## What is being asked
Filter the lines below, keeping each one that holds "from".

## Raw data

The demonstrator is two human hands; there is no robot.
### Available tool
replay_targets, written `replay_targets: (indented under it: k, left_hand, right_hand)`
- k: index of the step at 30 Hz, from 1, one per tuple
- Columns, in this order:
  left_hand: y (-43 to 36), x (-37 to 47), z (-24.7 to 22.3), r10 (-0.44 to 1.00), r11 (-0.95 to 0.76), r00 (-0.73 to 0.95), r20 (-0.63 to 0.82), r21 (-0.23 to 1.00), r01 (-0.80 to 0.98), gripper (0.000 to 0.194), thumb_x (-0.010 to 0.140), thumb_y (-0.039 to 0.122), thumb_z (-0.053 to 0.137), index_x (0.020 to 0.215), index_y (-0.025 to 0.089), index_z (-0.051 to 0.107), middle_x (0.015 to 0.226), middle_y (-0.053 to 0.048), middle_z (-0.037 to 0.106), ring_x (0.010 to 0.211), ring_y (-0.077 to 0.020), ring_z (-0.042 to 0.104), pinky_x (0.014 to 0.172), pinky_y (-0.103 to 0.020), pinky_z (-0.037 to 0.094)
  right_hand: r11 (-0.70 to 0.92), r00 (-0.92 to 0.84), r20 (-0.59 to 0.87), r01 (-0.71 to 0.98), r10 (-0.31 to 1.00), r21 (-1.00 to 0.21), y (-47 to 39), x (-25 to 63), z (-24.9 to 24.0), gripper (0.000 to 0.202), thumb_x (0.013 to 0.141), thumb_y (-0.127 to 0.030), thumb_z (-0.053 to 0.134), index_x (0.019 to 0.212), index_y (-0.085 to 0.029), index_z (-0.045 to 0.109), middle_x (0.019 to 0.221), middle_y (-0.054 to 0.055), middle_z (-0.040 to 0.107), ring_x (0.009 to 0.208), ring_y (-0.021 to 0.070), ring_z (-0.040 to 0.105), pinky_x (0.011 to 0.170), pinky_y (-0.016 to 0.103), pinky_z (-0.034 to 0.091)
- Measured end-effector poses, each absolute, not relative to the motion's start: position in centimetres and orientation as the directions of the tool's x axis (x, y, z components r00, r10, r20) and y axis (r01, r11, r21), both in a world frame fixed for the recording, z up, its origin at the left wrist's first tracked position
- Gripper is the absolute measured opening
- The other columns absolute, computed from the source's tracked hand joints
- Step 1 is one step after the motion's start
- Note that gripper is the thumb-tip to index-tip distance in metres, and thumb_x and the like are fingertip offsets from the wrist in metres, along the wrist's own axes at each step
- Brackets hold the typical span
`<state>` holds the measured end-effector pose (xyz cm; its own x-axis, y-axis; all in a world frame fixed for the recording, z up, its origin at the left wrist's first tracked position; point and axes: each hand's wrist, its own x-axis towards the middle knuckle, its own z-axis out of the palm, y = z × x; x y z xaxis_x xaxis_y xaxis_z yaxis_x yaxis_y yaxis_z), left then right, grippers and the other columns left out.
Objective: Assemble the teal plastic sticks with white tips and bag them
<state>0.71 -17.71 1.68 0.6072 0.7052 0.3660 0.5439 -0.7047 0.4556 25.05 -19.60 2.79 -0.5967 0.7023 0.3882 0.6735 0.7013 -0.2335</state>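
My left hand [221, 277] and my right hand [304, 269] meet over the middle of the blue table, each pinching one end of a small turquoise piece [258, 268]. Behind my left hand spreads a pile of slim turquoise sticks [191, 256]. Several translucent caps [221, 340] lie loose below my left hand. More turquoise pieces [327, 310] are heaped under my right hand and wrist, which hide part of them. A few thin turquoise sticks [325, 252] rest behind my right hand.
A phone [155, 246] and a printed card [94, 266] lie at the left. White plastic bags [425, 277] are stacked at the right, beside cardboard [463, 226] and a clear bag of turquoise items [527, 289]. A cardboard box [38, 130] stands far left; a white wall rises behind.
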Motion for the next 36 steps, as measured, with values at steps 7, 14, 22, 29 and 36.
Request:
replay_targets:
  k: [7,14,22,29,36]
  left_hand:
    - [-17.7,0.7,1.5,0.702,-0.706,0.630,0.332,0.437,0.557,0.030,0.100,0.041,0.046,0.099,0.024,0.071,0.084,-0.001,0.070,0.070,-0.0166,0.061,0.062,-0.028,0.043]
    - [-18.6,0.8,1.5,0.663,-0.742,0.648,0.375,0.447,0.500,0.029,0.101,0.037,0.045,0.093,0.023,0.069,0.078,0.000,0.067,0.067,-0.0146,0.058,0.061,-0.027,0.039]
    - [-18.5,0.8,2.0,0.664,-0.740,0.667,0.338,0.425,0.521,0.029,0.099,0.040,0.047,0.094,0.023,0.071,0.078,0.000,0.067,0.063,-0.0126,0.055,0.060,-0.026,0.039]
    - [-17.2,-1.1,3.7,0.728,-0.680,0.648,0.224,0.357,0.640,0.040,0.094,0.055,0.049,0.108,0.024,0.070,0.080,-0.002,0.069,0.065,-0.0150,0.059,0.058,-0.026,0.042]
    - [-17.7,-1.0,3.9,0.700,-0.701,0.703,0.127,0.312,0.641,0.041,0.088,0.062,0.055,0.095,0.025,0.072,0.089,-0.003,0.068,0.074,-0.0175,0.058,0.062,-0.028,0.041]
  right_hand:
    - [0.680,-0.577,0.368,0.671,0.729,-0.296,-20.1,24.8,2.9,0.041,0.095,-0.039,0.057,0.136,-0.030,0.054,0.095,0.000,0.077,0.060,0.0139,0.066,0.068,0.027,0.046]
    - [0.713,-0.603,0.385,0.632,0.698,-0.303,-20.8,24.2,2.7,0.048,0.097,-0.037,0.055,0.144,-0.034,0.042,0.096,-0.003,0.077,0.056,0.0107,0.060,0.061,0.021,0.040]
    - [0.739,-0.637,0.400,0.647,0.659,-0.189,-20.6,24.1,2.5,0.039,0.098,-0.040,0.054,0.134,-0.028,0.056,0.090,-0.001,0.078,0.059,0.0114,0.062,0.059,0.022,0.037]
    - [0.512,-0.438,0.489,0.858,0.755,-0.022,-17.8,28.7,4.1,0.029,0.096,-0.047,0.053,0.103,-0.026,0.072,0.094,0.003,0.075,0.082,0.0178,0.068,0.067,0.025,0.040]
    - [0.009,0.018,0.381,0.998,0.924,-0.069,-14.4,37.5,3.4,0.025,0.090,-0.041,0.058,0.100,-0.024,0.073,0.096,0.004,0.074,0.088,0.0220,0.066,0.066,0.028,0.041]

## Answer for the task
- k: index of the step at 30 Hz, from 1, one per tuple
- The other columns absolute, computed from the source's tracked hand joints
- Note that gripper is the thumb-tip to index-tip distance in metres, and thumb_x and the like are fingertip offsets from the wrist in metres, along the wrist's own axes at each step

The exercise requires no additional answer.